Goal of the exercise: Please print out every entry below, verbatim.

Data:
============================================================

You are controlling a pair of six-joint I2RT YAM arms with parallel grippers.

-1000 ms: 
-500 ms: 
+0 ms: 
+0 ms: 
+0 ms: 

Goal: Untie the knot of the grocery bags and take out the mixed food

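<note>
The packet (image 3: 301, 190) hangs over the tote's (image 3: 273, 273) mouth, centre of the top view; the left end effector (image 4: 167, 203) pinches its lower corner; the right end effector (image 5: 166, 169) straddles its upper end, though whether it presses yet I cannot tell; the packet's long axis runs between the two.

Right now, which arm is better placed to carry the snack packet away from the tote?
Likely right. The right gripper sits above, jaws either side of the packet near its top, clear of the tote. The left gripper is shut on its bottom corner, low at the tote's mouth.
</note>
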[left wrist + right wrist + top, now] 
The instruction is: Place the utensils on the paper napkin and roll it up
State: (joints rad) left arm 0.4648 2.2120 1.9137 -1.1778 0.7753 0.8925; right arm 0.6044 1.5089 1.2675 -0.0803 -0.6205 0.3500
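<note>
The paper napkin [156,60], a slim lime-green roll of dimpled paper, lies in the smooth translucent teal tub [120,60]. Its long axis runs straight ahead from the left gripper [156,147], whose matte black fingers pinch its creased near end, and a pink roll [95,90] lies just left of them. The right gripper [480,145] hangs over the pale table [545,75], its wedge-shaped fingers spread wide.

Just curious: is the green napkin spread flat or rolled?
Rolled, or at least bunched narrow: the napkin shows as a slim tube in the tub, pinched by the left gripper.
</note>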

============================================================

Expected answer:
You are controlling a pair of six-joint I2RT YAM arms with parallel grippers.

-1000 ms: 
-500 ms: 
+0 ms: 
+0 ms: 
+0 ms: 

Goal: Untie the knot of the grocery bags and take out the mixed food

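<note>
The packet (image 3: 301, 190) hangs over the tote's (image 3: 273, 273) mouth, centre of the top view; the left end effector (image 4: 167, 203) pinches its lower corner; the right end effector (image 5: 166, 169) straddles its upper end, though whether it presses yet I cannot tell; the packet's long axis runs between the two.

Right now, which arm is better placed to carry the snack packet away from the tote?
Likely right. The right gripper sits above, jaws either side of the packet near its top, clear of the tote. The left gripper is shut on its bottom corner, low at the tote's mouth.
</note>
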[left wrist + right wrist + top, now] 
The instruction is: Place the utensils on the paper napkin and roll it up
State: (joints rad) left arm 0.4648 2.2120 1.9137 -1.1778 0.7753 0.8925; right arm 0.6044 1.5089 1.2675 -0.0803 -0.6205 0.3500
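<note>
The paper napkin [156,60], a slim lime-green roll of dimpled paper, lies in the smooth translucent teal tub [120,60]. Its long axis runs straight ahead from the left gripper [156,147], whose matte black fingers pinch its creased near end, and a pink roll [95,90] lies just left of them. The right gripper [480,145] hangs over the pale table [545,75], its wedge-shaped fingers spread wide.

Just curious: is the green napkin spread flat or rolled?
Rolled, or at least bunched narrow: the napkin shows as a slim tube in the tub, pinched by the left gripper.
</note>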

This answer has now been given in full.